◆ DATASET EXCERPT

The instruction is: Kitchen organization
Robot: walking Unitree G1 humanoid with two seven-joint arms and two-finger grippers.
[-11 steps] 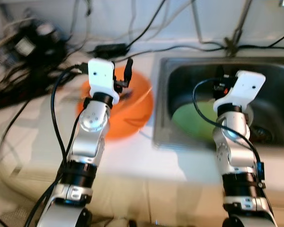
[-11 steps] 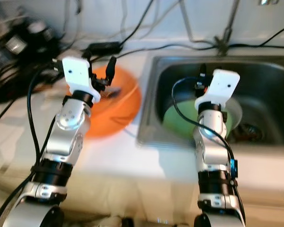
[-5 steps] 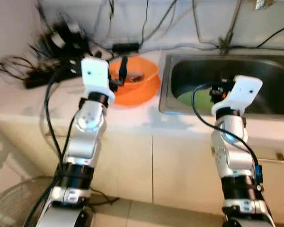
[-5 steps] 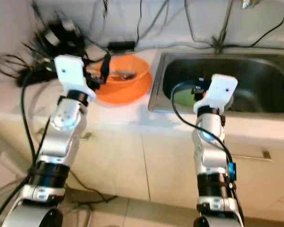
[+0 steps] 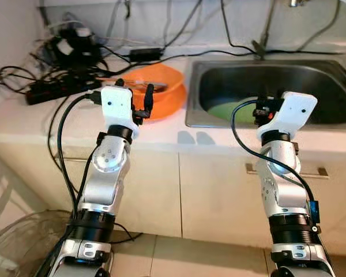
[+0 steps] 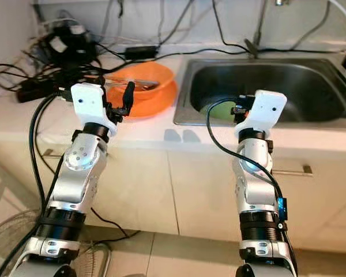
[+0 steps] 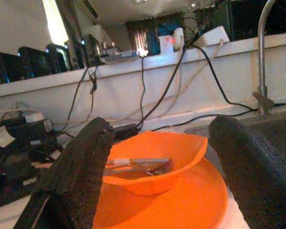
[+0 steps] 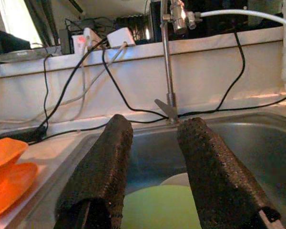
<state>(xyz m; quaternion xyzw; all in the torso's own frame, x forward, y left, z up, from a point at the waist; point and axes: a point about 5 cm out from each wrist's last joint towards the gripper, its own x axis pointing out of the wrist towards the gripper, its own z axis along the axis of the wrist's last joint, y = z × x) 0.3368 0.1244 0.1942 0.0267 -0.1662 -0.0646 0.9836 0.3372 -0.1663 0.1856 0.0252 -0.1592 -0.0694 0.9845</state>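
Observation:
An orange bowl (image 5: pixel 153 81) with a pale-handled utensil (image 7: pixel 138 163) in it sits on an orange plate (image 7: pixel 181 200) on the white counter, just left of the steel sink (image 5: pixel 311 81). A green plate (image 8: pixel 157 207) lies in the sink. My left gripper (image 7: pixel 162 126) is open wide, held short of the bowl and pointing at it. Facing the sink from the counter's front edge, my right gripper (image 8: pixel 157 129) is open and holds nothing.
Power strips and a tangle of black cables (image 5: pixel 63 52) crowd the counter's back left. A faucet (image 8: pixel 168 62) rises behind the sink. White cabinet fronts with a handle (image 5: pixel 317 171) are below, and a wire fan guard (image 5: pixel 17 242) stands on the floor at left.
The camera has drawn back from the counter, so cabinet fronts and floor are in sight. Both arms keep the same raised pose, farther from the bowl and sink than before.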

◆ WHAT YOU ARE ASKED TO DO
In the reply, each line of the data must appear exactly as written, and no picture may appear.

◆ WRITTEN RESPONSE
The instruction is: Kitchen organization
Robot: walking Unitree G1 humanoid with two seven-joint arms and two-finger grippers.
[-11 steps] 
[-11 steps] 
[-5 steps] 
[-5 steps] 
[+0 steps] 
[+0 steps] 
[+0 steps] 
[+0 steps] 
<state>(xyz m; quaternion xyzw; all in the torso's own frame, x forward, y left, z up, from a point at the waist; point and axes: a point about 5 cm out from each wrist's last joint towards the gripper, its own x axis pointing out of the wrist towards the gripper, its own z axis along the axis of the wrist's last joint, y = z × x) 0.3368 0.1244 0.1942 0.0267 -0.1662 -0.0646 0.9836 0.3372 -0.1663 0.1856 0.0252 -0.1592 -0.0694 0.9845</state>
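Observation:
An orange bowl (image 5: pixel 153 81) with a pale-handled utensil (image 7: pixel 138 163) in it sits on an orange plate (image 7: pixel 181 200) on the white counter, just left of the steel sink (image 5: pixel 311 81). A green plate (image 8: pixel 157 207) lies in the sink. My left gripper (image 7: pixel 162 126) is open wide, held short of the bowl and pointing at it. Facing the sink from the counter's front edge, my right gripper (image 8: pixel 157 129) is open and holds nothing.
Power strips and a tangle of black cables (image 5: pixel 63 52) crowd the counter's back left. A faucet (image 8: pixel 168 62) rises behind the sink. White cabinet fronts with a handle (image 5: pixel 317 171) are below, and a wire fan guard (image 5: pixel 17 242) stands on the floor at left.
The camera has drawn back from the counter, so cabinet fronts and floor are in sight. Both arms keep the same raised pose, farther from the bowl and sink than before.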

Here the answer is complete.